Dodgson in Numberland

January 27: Charles Dodgson was born on this day in 1832. Attempts to unravel The Mystery of Lewis Carroll (title of Jenny Woolf's 2010 biography) have approached the writing and the man from all sides of the looking-glass. The following is from the Robin Wilson's Preface to Lewis Carroll in Numberland (2008):

If Dodgson had not written the Alice books, he would be remembered mainly as a pioneering photographer, one of the first to consider photography as an art rather than as simply a means of recording images. …If Dodgson had not written the Alice books or been a photographer, he might be remembered as a mathematician, the career he pursued as a lecturer at Christ Church, the largest college of Oxford University.

Numberland is aimed at the general reader, and though it explores a wide range of Dodgson's mathematical interests, it also does the literary math:

Arthur: For a complete logical argument we need two prim Misses—

Lady Muriel: Of course! I remember that word now. And they produce—?

Arthur: A Delusion.

Lady Muriel: Ye—es? I don't seem to remember that so well. But what is the whole argument called?

Arthur: A Sillygism.

                                                 (from Sylvie and Bruno)

 

"I know what you're thinking about," said Tweedledum; "but it isn't so, nohow."
"Contrariwise," continued Tweedledee, "if it was so, it might be; and if it were so, it would be; but as it isn't, it ain't. That's logic."
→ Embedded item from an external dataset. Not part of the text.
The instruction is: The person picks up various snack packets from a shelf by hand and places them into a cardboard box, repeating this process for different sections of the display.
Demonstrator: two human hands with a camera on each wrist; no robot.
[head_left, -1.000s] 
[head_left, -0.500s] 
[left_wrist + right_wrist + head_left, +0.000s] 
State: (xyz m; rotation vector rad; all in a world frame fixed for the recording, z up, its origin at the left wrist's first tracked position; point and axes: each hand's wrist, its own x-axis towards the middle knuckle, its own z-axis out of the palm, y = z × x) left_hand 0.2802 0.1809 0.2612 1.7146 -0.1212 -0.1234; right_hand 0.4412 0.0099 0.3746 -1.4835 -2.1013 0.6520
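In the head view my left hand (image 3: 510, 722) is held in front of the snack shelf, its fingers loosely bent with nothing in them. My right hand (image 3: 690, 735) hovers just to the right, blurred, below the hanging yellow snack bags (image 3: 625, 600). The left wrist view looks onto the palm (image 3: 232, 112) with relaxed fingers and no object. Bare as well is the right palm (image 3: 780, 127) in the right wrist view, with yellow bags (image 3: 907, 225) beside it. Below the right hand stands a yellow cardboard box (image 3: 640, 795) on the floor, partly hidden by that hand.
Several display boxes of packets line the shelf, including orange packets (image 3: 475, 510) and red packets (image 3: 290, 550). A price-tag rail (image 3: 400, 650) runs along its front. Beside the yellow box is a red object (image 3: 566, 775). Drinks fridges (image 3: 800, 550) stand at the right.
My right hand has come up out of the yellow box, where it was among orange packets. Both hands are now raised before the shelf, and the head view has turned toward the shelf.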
"I was thinking," Alice said politely, "which is the best way out of this wood…?"
                                                  (from Through the Looking-Glass)

Carroll's books and journals are full of puzzles, paradoxes, mindbenders, and an array of speculative or just madcap inventions. Some of these, such as his games of "Circular Billiards" and "Arithmetical Croquet," may reflect no more than the mathematical musings of an Oxford don; some others, such as the Professor's boot-umbrellas for horizontal rain in Sylvie and Bruno, are clearly aimed at provoking Victorians into some alternative thinking.


Daybook is contributed by Steve King, who teaches in the English Department of Memorial University in St. John's, Newfoundland. His literary daybook began as a radio series syndicated nationally in Canada. He can be found online at todayinliterature.com.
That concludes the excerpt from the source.